United Motor Courts, founded 1933 by a group of motel owners in the southwestern US, published a guidebook until the early 1950s; those who met its standards advertised its name on their signs and motel postcards. A splinter of this group established Quality Courts United (1939, forty motels in the eastern US) because of difficulties in removing existing properties from the large and inclusive United Motor Courts network when they failed to upgrade and modernize. The Best Western Motels (1947) was founded as a similar referral chain of independent western US motels.

Other referral chains included "Superior Courts United" (1950, renamed "A Superior Motel" in 1964, last membership renewals 1979) whose four-leaf clover logo ("Travel Superior Courts United Inc. And Be Sure!") graced over 500 motels (mostly on the Atlantic coast) in the mid-1960s.

Quality Courts was converted to a franchise operation in 1963, ending a long-running cross-promotion in which Best Western (a western US referral chain) and Quality Courts (originally an eastern US referral chain) were largely marketed together. The brand still exists as franchised Quality Inn, which is a brand division of Choice Hotels.

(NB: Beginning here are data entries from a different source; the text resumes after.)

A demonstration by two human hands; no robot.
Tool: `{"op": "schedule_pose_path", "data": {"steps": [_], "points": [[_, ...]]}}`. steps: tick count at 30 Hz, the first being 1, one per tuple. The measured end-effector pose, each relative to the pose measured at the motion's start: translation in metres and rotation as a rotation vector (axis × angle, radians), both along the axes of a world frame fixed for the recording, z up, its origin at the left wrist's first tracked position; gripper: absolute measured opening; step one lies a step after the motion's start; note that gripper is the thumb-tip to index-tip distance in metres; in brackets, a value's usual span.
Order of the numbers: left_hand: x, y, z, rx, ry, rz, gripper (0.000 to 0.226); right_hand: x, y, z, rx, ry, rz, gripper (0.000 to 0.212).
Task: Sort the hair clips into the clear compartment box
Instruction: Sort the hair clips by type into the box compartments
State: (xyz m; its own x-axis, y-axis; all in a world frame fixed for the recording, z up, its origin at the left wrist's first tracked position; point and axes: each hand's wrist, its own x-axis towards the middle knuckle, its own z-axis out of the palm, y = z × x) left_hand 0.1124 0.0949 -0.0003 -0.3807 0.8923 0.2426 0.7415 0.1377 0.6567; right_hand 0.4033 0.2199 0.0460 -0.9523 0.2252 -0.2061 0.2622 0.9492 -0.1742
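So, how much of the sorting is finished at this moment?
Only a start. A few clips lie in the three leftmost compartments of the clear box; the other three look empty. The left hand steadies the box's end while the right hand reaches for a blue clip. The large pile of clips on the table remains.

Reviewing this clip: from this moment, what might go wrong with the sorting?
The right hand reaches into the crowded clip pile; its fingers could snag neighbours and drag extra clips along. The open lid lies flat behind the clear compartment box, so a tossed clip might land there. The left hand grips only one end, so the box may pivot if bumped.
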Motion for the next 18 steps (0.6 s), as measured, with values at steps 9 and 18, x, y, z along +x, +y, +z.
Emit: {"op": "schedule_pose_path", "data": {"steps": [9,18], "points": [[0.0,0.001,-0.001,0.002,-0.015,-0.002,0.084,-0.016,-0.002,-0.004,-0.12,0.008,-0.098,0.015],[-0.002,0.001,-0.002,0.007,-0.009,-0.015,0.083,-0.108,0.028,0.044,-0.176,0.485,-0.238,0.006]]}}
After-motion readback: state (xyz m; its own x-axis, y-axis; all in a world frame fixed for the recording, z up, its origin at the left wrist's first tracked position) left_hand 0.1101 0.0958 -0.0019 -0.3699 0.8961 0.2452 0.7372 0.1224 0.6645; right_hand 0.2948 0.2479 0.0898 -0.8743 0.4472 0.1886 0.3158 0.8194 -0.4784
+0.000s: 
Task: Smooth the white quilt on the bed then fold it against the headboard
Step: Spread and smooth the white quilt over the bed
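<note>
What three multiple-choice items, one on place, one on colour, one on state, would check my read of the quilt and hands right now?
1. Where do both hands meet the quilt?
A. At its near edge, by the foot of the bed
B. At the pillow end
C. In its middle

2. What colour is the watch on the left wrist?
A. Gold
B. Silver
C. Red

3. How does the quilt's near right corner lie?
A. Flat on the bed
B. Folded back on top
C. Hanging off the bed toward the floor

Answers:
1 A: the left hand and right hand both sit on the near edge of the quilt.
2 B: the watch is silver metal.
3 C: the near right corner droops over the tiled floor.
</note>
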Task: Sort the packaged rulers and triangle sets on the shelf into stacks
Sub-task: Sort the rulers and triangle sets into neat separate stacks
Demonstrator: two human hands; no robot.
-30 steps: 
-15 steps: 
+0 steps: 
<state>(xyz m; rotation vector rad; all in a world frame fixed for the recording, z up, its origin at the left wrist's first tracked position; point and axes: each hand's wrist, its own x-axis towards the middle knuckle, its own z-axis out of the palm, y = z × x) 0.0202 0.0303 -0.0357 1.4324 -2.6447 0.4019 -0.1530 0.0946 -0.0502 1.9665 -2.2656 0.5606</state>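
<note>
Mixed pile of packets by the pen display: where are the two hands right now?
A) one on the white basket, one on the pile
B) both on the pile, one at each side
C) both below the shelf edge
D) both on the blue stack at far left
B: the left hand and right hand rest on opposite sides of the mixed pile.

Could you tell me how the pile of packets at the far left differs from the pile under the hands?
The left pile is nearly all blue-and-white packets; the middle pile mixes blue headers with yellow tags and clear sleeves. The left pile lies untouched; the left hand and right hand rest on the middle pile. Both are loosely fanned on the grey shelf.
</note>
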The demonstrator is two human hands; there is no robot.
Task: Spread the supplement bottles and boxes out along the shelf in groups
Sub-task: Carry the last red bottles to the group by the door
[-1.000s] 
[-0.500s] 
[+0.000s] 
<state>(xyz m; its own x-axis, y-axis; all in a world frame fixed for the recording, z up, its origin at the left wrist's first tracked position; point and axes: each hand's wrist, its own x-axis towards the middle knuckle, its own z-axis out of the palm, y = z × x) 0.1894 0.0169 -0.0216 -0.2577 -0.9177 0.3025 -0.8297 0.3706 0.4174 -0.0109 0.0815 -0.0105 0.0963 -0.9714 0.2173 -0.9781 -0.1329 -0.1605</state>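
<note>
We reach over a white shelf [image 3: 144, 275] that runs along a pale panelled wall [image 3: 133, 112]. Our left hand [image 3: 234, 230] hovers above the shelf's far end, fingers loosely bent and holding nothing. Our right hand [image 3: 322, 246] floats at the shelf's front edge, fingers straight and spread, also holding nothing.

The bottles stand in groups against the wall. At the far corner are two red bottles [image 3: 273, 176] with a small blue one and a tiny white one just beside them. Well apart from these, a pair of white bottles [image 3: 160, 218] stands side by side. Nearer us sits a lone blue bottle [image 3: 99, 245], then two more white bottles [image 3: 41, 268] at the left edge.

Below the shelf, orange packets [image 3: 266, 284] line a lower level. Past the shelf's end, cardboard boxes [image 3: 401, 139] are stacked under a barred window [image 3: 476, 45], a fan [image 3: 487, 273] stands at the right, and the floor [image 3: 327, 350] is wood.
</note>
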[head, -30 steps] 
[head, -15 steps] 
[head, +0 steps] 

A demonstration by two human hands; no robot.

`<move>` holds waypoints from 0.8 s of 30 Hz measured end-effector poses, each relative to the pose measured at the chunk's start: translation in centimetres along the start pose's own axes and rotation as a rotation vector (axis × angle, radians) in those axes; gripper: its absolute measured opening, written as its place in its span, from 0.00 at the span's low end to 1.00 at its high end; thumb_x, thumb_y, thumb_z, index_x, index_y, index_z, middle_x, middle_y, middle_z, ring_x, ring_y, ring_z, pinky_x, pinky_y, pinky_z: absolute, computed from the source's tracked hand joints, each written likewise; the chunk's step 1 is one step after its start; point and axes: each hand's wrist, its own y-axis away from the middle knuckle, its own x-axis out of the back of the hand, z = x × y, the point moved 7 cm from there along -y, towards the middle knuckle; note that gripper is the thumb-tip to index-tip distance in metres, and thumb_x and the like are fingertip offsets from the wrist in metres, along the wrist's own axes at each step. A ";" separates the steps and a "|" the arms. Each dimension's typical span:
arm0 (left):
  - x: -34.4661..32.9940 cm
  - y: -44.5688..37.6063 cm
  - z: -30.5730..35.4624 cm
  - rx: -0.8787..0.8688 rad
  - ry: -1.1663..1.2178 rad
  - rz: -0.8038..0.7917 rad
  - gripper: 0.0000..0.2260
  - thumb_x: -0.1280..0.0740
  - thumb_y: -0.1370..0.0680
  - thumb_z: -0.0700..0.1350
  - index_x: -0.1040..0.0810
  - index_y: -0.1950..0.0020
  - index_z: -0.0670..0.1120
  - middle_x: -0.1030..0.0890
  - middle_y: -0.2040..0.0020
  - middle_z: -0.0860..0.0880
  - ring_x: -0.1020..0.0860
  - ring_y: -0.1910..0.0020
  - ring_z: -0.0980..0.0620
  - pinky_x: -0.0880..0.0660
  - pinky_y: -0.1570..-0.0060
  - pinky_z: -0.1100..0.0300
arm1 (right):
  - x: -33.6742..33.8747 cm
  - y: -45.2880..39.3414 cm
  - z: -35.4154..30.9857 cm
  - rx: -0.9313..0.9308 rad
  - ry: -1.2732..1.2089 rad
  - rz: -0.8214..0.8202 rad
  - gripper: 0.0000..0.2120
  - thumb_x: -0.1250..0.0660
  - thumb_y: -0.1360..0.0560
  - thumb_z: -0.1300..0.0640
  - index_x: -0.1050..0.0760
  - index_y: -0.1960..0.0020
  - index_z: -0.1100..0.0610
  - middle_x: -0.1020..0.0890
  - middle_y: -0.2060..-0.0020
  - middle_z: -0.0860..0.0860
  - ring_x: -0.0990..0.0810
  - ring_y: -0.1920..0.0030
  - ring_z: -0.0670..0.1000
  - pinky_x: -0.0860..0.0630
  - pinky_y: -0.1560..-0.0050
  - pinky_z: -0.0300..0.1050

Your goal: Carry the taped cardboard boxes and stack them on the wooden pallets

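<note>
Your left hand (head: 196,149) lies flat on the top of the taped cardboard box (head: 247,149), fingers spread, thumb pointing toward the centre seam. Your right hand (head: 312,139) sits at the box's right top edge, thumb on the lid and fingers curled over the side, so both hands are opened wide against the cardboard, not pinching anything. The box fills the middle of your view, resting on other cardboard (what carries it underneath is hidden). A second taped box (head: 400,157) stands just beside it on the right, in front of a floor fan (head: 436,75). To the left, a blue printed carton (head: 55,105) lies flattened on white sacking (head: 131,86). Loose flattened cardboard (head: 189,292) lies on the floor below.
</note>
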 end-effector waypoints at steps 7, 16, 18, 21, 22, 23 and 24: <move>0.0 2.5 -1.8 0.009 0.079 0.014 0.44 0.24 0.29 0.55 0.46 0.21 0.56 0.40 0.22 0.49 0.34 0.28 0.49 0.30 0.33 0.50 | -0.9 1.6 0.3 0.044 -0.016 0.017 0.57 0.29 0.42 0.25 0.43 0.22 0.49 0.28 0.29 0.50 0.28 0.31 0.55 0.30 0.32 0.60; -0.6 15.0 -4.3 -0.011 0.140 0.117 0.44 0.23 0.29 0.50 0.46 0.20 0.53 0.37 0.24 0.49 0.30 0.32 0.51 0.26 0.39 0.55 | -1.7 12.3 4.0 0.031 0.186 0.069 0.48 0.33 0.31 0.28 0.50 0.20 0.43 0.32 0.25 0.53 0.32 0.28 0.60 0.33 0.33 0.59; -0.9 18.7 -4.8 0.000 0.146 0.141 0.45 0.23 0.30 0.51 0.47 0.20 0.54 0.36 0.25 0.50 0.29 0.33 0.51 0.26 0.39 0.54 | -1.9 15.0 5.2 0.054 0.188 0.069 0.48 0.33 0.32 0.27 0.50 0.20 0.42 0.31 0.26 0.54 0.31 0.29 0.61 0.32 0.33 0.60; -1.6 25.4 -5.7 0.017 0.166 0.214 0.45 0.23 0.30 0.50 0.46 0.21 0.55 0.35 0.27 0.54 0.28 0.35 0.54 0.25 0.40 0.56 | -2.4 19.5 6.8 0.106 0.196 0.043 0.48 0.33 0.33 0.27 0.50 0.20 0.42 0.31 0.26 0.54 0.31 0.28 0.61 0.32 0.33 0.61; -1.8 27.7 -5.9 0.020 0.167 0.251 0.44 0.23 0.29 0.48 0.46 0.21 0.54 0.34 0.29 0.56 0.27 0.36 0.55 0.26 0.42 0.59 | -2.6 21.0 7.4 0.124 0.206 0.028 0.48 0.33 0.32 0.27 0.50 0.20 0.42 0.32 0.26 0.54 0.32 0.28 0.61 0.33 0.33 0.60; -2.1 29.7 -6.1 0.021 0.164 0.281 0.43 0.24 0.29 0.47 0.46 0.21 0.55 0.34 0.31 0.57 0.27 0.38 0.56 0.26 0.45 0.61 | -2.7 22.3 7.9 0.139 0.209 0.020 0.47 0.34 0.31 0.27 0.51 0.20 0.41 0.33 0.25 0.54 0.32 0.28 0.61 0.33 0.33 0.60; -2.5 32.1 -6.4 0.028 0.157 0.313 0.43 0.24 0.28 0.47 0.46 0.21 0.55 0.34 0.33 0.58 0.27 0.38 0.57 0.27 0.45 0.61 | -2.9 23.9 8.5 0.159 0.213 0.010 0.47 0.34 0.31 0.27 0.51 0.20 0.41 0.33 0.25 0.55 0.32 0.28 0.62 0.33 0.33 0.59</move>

Friendship Inns (founded 1961 Salt Lake City, became a franchise chain in 1985) once enlisted many older, marginal properties; its trademark was eventually sold as a low-end brand to Choice Hotels. Other 1950s and 1960s referral chains included Emmons Walker, Congress Inns, Imperial 400 Motels, Master Hosts, and Courtesy Courts. Budget Host (1976, 57 locations) and Independent Motels of America (1982) were among the last of this dying breed.

By 1987, franchise chains controlled 64 percent of the market and independent referral chains were being converted to franchises or disappearing.

==Current status==

The one notable survivor of the referral chains, Best Western, offers the centralized purchasing and reservation systems of a franchise system but nominally remains member-owned.

While the function of referral chains may have declined in the USA, it has not done so in Europe, where the hotel market has a historically larger share of independent and family-owned properties compared to North America. Best Western have expanded into Europe, where they are competing with European referral chains, more commonly marketing themselves as "brands", such as the expanding Logis chain of independently owned hotels (formerly Logis de France), and other chains in France, Britain, Spain and other parts of Europe.

Independent hotels traditionally accounted for well over half of the hotels in Europe, unlike North America where chains have long dominated the market. While the proportion of chain hotels in Europe is constantly on the rise, the survival and indeed fight-back of the independent hotels sector is dependent on the use and development of referral chains or brands.